> [Work item]: For the material below, return exactly the lines starting at the one holding "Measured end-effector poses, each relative" and ending at the one holding "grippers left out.", counting both as part of the range.

☆ ☆ ☆ ☆

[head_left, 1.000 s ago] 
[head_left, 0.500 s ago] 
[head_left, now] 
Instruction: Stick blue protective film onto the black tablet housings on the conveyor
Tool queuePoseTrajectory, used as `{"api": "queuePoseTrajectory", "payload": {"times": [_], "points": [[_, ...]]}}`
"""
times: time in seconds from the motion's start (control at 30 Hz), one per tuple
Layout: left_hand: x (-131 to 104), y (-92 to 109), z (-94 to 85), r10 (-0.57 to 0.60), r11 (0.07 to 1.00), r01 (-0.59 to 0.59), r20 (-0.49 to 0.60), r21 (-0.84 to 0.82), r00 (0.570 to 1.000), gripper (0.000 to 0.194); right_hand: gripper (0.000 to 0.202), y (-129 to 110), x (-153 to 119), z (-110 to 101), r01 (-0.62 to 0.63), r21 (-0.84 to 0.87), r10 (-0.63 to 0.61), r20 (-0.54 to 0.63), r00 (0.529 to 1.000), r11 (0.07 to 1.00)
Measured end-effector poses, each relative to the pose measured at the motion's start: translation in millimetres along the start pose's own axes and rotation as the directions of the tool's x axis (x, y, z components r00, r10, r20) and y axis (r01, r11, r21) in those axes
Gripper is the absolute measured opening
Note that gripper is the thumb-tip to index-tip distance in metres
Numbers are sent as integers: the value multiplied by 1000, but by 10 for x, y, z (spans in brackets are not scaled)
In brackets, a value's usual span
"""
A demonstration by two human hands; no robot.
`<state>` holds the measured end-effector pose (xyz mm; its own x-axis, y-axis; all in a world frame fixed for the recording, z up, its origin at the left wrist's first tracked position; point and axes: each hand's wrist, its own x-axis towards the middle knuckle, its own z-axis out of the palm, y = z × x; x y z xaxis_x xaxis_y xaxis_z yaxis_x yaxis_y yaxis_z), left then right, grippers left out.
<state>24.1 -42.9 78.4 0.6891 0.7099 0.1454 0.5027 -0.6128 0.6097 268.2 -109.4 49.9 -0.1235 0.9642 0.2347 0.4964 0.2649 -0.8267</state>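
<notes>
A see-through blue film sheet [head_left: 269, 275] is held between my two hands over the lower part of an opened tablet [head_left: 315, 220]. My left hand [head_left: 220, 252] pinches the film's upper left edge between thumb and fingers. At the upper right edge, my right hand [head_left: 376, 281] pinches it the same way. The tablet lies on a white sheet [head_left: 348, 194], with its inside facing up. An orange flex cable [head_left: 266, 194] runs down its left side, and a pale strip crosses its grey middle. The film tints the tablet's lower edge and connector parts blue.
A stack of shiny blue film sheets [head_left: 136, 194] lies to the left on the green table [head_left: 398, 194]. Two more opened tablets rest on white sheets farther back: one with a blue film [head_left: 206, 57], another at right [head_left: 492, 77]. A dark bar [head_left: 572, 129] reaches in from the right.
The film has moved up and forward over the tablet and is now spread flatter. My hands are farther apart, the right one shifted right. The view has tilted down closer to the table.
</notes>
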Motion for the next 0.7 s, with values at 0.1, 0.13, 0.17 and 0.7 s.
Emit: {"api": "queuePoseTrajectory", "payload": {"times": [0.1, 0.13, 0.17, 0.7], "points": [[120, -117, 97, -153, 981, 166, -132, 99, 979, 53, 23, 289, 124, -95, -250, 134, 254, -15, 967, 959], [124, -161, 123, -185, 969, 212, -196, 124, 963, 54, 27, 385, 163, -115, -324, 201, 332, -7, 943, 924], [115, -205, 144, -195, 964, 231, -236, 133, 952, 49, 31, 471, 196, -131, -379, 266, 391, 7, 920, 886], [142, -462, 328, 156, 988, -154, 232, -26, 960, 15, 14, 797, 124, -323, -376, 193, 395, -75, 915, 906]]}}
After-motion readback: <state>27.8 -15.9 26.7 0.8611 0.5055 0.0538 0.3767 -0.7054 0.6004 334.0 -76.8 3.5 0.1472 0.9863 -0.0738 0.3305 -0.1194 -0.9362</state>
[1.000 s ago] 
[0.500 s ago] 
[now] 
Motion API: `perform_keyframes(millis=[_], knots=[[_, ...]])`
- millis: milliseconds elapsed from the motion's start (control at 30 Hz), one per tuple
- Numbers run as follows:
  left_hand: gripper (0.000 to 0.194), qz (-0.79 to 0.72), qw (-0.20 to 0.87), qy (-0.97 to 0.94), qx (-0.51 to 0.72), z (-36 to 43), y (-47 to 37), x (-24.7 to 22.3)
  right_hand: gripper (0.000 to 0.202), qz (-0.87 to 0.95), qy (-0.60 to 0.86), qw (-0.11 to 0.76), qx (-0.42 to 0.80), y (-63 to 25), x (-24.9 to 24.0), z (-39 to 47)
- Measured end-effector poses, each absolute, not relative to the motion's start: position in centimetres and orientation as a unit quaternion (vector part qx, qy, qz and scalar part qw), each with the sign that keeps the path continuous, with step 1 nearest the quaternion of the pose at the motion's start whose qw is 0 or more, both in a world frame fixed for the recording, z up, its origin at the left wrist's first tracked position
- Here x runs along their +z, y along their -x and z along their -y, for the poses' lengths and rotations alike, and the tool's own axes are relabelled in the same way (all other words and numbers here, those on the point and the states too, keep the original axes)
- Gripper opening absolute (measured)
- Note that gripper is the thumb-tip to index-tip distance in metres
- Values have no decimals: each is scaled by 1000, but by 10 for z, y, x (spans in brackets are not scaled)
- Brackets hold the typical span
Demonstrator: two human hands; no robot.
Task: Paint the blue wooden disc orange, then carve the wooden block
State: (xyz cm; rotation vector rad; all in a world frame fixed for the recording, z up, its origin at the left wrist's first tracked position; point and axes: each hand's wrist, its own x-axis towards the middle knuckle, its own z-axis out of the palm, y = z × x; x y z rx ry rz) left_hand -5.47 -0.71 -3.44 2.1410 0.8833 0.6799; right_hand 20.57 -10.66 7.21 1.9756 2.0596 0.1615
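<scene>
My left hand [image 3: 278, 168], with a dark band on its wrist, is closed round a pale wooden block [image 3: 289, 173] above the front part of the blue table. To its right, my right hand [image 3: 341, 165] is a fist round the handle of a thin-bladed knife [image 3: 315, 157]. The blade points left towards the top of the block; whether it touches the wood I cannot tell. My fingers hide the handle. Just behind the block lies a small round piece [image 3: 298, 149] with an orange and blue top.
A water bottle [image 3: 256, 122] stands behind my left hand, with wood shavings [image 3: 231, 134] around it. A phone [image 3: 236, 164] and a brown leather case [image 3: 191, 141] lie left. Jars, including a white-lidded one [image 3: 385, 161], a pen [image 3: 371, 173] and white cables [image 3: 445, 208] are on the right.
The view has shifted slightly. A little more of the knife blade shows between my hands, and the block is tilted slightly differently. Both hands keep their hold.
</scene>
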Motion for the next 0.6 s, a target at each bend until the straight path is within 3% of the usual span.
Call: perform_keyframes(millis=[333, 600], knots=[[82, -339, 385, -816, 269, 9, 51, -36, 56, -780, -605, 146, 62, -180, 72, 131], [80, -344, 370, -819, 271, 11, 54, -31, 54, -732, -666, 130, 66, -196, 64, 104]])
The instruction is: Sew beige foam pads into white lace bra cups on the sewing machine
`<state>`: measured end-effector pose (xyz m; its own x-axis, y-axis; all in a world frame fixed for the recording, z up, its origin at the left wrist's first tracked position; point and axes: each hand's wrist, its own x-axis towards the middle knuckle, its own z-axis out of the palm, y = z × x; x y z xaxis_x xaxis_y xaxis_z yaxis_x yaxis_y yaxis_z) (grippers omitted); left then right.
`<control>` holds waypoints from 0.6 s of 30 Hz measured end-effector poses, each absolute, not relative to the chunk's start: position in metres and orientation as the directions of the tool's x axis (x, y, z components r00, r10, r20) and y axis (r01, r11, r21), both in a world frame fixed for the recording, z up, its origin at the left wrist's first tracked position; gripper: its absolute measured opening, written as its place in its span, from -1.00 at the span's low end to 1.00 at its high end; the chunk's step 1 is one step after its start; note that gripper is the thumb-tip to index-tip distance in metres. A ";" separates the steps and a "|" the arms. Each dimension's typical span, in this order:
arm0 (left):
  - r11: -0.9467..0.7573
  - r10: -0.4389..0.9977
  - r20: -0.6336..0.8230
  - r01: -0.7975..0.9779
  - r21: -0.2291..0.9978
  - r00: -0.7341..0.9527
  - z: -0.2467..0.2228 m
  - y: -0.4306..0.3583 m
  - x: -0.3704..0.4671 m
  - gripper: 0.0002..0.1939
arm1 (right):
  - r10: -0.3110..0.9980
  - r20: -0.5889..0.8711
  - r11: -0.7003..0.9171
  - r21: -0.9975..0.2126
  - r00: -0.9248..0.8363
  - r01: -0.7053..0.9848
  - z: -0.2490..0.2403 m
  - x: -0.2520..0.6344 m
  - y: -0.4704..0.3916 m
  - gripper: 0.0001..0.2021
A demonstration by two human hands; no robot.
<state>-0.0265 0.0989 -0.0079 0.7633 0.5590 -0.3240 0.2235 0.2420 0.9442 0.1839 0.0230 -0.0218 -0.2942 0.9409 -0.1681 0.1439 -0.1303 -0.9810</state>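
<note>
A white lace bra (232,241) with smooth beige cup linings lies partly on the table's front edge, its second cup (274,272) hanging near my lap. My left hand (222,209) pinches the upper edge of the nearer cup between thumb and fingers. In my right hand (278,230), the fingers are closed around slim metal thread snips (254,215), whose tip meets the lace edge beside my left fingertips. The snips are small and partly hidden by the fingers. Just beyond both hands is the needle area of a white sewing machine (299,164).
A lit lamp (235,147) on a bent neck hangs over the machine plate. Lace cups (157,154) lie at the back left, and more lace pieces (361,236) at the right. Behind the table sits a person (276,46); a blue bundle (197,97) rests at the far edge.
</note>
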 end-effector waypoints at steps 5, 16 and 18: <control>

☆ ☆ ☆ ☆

> [Answer for this exercise]:
Measured end-effector poses, each relative to the pose measured at the motion's start: translation in millimetres along the start pose's own axes and rotation as the directions of the tool's x axis (x, y, z components r00, r10, r20) and y axis (r01, r11, r21) in those axes
Gripper is the absolute measured opening
Note that gripper is the thumb-tip to index-tip distance in metres
Numbers are sent as integers: the value multiplied by 1000, but by 10 for x, y, z (spans in brackets are not scaled)
In brackets, a value's usual span
"""
A demonstration by two human hands; no robot.
`<state>` holds the measured end-effector pose (xyz mm; its own x-axis, y-axis; all in a world frame fixed for the recording, z up, its origin at the left wrist's first tracked position; point and axes: each hand's wrist, its own x-axis towards the middle knuckle, its own z-axis out of the palm, y = z × x; x y z xaxis_x xaxis_y xaxis_z yaxis_x yaxis_y yaxis_z), left then right, grippers left out.

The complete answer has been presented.